_Aim of the task_
From the records below, set down exactly the lines starting with the line that contains "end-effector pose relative" and going on through the line that contains "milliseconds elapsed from". Nothing else is wanted.

[Stored data]
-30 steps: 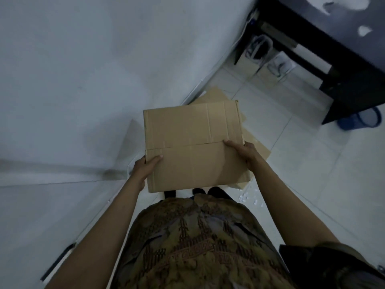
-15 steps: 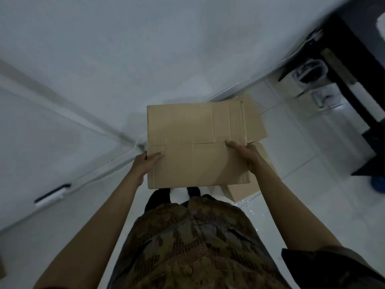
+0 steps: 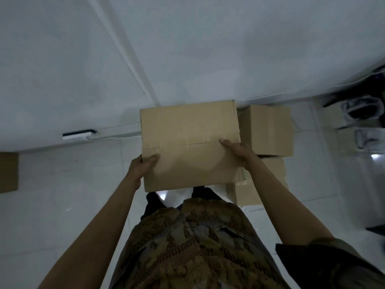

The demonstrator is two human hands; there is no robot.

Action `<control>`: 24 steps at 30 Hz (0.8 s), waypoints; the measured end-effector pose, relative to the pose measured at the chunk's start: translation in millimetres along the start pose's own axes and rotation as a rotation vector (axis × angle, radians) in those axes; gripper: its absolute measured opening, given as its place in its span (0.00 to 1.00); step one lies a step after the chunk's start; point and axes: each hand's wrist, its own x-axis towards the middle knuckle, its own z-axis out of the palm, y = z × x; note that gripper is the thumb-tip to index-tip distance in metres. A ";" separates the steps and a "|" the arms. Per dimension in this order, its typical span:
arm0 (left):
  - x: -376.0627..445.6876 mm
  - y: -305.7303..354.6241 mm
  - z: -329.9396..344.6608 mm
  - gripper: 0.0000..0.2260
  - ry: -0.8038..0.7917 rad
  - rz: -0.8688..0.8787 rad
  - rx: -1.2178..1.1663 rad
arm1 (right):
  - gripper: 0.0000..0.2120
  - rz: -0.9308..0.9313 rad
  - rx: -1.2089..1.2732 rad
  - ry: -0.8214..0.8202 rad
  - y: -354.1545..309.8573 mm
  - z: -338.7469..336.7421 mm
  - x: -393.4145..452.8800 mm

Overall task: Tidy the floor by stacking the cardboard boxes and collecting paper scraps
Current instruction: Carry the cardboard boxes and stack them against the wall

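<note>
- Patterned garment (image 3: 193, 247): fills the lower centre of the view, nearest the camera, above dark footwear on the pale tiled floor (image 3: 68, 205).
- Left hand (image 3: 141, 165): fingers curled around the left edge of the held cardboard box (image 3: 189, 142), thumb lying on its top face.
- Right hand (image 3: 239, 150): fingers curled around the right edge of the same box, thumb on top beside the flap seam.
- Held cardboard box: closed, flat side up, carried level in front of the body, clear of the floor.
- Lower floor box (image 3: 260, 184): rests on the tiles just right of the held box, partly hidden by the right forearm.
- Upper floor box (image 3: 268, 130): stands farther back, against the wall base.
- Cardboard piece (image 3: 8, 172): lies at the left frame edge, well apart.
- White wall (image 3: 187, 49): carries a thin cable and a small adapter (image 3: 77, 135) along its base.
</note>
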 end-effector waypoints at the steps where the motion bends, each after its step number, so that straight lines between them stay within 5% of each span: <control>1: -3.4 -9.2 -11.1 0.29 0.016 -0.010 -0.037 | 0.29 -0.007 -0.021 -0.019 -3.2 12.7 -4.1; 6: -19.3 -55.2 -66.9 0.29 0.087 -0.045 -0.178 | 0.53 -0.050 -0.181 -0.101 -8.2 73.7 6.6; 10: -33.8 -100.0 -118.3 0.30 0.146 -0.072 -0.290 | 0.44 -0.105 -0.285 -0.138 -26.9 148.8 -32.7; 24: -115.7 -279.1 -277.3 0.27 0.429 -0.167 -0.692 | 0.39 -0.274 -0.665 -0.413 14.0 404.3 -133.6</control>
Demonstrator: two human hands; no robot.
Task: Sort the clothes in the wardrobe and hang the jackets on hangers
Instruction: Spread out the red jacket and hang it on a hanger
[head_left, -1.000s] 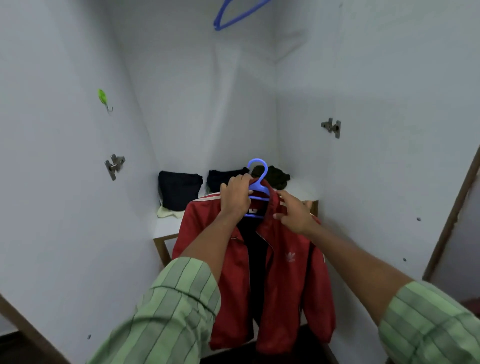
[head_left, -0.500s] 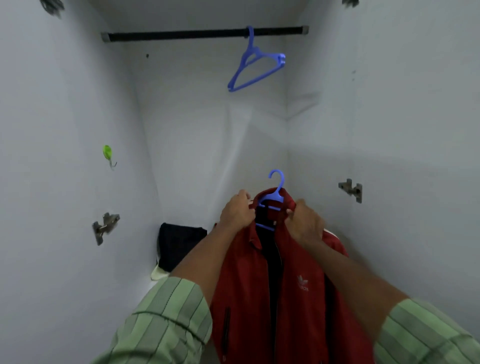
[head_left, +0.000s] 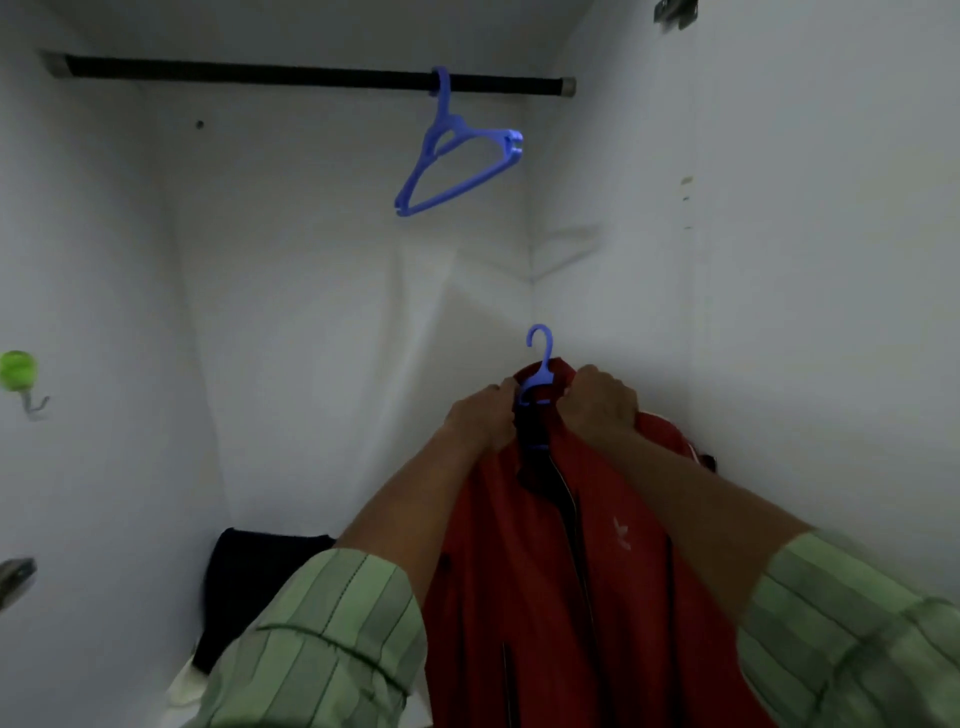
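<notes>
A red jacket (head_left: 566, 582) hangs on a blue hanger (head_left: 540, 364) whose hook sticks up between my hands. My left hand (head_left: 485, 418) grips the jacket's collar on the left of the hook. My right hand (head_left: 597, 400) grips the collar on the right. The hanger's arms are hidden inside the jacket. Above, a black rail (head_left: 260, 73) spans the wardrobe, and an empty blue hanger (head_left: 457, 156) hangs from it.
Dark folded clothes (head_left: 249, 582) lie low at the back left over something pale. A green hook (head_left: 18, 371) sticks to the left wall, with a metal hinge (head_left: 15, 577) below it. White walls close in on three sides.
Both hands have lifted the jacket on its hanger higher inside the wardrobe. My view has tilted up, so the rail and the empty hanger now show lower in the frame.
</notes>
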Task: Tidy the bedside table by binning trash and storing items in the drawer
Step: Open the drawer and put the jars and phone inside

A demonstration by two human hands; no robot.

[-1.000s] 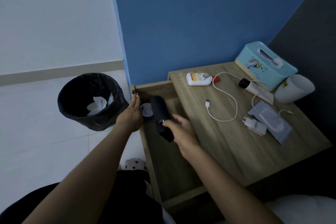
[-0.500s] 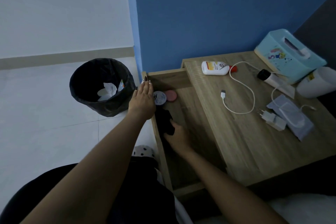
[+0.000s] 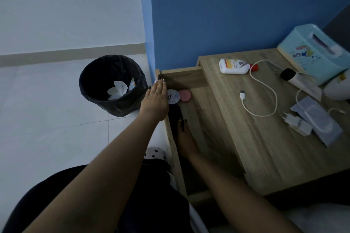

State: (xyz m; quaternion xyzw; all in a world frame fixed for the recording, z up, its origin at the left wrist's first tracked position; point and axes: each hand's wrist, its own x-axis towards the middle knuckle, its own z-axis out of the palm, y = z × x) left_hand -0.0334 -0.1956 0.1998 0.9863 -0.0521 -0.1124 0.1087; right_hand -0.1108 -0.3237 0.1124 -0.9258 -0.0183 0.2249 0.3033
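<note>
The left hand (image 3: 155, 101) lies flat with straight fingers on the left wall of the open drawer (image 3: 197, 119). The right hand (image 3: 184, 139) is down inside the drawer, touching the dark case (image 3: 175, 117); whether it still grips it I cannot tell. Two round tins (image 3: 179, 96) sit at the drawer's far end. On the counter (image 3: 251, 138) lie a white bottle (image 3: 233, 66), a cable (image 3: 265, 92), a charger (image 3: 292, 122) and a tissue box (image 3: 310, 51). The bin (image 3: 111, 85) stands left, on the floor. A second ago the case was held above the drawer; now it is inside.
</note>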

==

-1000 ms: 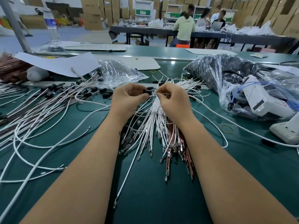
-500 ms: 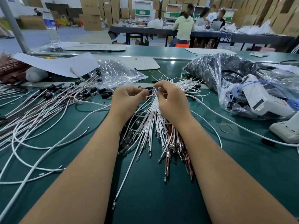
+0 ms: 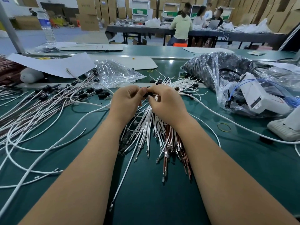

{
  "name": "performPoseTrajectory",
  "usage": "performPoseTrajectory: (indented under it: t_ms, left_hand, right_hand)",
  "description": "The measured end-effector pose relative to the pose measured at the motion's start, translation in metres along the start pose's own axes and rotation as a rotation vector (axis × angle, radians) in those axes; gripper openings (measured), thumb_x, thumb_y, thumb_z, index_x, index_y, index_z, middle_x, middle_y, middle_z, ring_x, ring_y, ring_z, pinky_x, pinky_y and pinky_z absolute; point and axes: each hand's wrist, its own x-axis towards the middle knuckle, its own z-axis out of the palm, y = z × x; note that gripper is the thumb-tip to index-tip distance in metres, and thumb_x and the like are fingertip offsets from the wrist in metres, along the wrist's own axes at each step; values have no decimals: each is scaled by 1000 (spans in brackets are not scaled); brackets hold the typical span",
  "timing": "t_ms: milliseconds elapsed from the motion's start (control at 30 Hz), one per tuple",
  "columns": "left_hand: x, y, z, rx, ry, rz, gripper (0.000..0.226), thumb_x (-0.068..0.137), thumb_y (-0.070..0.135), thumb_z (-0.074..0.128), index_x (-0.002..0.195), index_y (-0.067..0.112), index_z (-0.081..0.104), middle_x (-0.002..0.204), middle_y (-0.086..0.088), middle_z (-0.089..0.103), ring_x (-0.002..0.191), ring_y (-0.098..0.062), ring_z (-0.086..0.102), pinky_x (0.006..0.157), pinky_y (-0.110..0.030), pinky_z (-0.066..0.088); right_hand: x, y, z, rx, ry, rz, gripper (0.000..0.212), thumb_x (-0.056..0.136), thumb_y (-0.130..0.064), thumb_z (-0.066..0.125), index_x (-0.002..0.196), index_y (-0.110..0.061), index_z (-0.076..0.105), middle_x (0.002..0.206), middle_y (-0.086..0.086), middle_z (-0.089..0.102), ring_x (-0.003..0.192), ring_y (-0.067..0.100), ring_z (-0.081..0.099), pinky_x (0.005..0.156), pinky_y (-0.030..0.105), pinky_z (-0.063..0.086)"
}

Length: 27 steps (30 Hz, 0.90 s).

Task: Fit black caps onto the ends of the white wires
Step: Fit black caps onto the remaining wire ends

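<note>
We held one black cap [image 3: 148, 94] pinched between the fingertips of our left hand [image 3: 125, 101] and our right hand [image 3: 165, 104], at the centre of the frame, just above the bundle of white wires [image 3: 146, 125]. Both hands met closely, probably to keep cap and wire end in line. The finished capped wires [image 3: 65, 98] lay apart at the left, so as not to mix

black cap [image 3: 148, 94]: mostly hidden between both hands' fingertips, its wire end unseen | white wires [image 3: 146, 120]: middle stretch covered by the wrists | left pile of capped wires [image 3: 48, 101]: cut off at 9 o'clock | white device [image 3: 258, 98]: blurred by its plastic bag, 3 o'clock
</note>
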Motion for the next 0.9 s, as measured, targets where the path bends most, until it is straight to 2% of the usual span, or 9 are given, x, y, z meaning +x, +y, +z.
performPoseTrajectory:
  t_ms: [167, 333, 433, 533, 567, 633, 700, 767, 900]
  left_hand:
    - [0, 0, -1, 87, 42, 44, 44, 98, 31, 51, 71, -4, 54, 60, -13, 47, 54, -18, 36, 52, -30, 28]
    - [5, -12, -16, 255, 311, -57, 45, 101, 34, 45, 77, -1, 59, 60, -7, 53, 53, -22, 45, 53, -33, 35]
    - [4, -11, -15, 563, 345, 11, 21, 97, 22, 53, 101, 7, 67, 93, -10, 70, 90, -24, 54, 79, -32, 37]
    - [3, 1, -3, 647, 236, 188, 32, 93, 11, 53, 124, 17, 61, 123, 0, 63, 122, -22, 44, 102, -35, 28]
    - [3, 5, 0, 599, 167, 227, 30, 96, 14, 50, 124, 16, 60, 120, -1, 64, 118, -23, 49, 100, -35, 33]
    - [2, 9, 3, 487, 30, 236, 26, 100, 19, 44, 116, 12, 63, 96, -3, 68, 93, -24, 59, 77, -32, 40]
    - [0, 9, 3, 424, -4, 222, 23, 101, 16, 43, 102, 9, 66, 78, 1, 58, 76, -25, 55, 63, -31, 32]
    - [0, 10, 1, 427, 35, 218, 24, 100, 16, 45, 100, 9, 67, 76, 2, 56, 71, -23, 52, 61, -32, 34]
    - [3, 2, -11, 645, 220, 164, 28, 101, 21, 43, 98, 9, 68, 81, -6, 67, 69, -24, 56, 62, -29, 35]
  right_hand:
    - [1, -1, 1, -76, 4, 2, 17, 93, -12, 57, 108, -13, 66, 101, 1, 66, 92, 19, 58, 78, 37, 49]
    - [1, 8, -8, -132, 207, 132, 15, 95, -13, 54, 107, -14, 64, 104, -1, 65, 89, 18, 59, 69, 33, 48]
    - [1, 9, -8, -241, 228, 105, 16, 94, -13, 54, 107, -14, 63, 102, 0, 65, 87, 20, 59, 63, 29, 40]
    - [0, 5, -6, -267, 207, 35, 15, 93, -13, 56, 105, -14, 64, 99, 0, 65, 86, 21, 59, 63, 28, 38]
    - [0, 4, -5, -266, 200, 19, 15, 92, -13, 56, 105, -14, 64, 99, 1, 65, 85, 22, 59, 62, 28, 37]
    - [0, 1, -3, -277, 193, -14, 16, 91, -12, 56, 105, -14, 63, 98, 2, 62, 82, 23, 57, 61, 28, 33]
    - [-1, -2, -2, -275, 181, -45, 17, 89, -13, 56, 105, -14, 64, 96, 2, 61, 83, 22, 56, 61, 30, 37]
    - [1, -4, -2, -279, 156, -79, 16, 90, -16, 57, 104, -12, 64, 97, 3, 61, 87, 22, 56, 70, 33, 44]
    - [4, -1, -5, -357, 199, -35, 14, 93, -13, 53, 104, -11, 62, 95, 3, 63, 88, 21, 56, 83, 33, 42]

_Exercise result_
  "description": "The measured end-effector pose relative to the pose measured at the motion's start, translation in metres along the start pose's own axes and rotation as a rotation vector (axis × angle, radians) in those axes; gripper openings (measured), thumb_x, thumb_y, thumb_z, index_x, index_y, index_z, middle_x, middle_y, middle_z, ring_x, ring_y, ring_z, pinky_x, pinky_y and pinky_z absolute; point and axes: each hand's wrist, its own x-axis towards the middle knuckle, its own z-axis out of the palm, y = z × x; note that gripper is the thumb-tip to index-tip distance in metres, and thumb_x and the like are fingertip offsets from the wrist in metres, along the wrist's own axes at each step; values have no decimals: each is scaled by 1000 (spans in brackets are not scaled); brackets hold the typical span",
  "timing": "t_ms: milliseconds elapsed from the motion's start (control at 30 Hz), one per tuple",

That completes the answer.